Joeri Schasfoort does something rare in the polarized landscape of economic commentary: he treats a viral YouTube star not as an enemy to be destroyed, but as a hypothesis to be tested with hard data. While Gary Stevenson paints a picture of a United Kingdom sliding back into the desperate poverty of Charles Dickens, Schasfoort brings the World Inequality Database to the table, revealing a reality that is far more nuanced—and far less apocalyptic—than the viral narrative suggests.
The Data vs. The Drama
The core of Schasfoort's investigation targets Stevenson's most alarming claim: that the UK is on a trajectory toward a "collapse into poverty" driven by accelerating inequality. Schasfoort writes, "Gary is right that UK wealth and income inequality have come down since the days of Charles Dickens. We can also see that inequality is now trending up again." This admission is crucial; it establishes credibility before dismantling the exaggeration. The author points out that while the top 10% of British households own over half the nation's wealth, the UK remains one of the most equal countries on Earth compared to global peers.
As Joeri Schasfoort puts it, "The claim that there's a worryingly accelerating nature to inequality does not appear to be true at all." This is a devastating blow to Stevenson's central thesis, which relies on the idea of an unstoppable, exponential slide. Schasfoort notes that Stevenson himself admits the graphs he uses are flawed, claiming, "I know the graphs are all [ __ ]." Schasfoort counters this by explaining that while the super-rich do hide wealth in tax havens, the data suggests this accounts for only a small fraction of total UK household wealth, making the existing data far more reliable than Stevenson implies. Critics might note that dismissing the "acceleration" of inequality could downplay the very real pain of the cost-of-living crisis, but Schasfoort's distinction between feeling poor and statistical collapse is a necessary correction to the doomerism.
"These graphs don't really fit with Gary's message of a 'we'll collapse into poverty.'"
The Myth of the Single Cause
Stevenson's second major argument is that inequality is the "core central problem" that explains everything from low interest rates to the rise of the far right. Schasfoort acknowledges the grain of truth here, citing IMF and World Bank studies that link inequality to slower growth and asset bubbles. However, he pushes back against the idea that it is the only driver. "While there is evidence inequality has a role in driving almost everything, it is probably not the only thing that is significantly driving our economies," Schasfoort writes.
To prove this, Schasfoort offers a compelling counter-example involving interest rates and government debt. He notes that highly unequal countries like South Africa and Brazil often have higher interest rates than more equal nations like Japan, directly contradicting Stevenson's theory that inequality must drive rates down. Furthermore, regarding the housing crisis, Schasfoort finds that while the ultra-wealthy are indeed hoarding empty homes in central London, the broader picture is complicated by depopulation in other areas. He argues that Stevenson's blanket statement that "the housing crisis is a crisis of asset affordability" ignores the reality that "rich people can only live in one or two houses," suggesting that if they were buying purely for investment, rents would be lower or homes would be empty nationwide, which isn't the case.

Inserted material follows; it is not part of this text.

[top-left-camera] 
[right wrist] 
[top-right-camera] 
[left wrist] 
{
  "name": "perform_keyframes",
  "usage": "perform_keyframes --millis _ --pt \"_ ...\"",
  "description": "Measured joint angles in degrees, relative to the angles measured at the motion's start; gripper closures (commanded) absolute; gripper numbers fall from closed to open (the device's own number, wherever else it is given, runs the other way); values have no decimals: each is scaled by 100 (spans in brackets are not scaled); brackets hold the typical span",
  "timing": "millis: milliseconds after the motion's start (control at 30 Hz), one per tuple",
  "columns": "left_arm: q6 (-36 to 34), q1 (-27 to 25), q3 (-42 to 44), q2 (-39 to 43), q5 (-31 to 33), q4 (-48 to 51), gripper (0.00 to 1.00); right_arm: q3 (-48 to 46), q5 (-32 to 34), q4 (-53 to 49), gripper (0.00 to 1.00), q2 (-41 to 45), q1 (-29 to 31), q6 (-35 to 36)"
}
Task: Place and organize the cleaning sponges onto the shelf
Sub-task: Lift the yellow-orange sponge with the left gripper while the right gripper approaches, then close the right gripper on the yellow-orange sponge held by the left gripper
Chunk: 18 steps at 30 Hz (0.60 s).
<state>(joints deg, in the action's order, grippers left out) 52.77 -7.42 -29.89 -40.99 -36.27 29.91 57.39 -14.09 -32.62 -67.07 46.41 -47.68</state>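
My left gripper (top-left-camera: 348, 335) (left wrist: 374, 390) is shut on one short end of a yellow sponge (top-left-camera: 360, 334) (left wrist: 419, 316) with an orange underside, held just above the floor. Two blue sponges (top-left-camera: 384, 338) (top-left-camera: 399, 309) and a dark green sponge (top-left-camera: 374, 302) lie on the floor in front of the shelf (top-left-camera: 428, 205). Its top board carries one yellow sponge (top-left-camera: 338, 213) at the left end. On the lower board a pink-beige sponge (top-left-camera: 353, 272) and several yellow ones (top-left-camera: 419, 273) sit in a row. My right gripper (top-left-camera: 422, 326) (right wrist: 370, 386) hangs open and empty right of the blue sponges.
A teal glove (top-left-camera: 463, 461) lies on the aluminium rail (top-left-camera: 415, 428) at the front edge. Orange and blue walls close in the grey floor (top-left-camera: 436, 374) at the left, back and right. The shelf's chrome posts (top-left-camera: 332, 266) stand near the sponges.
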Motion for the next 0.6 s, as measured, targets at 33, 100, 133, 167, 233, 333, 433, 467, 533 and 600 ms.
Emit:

The Math of the Wealth Tax
Finally, Schasfoort tackles Stevenson's proposed solution: a wealth tax on the ultra-rich. The logic seems sound on the surface, but the arithmetic tells a different story. Schasfoort calculates that even an aggressive 83% tax on UK billionaires would only cover the government's borrowing for a single year. "Gary's 2% wealth tax proposal, that's pennies," he writes, highlighting the gap between the scale of the problem and the scale of the solution.
Beyond the math, Schasfoort addresses the practical impossibility of enforcement in a globalized economy. He points out that "ultra rich people are very mobile," citing examples of wealthy individuals fleeing France and Norway for lower-tax jurisdictions. He notes that Stevenson's own reaction to this argument is often to admit that taxing the rich is "very, very difficult." Schasfoort's conclusion is that while the diagnosis of inequality is partially correct, the prescription of a simple wealth tax is insufficient to solve the UK's complex economic stagnation.
Bottom Line
Joeri Schasfoort's fact-check is a masterclass in separating emotional rhetoric from economic reality, successfully proving that while inequality is rising, it is not the apocalyptic force Stevenson claims it to be. The piece's greatest strength is its willingness to validate Stevenson's data sources while rejecting his catastrophic interpretations, though it perhaps underestimates the political utility of such alarmism in driving public debate. Readers should watch for how Stevenson responds to this data-driven rebuttal, as the clash between viral storytelling and academic nuance is likely to define the next chapter of this economic conversation.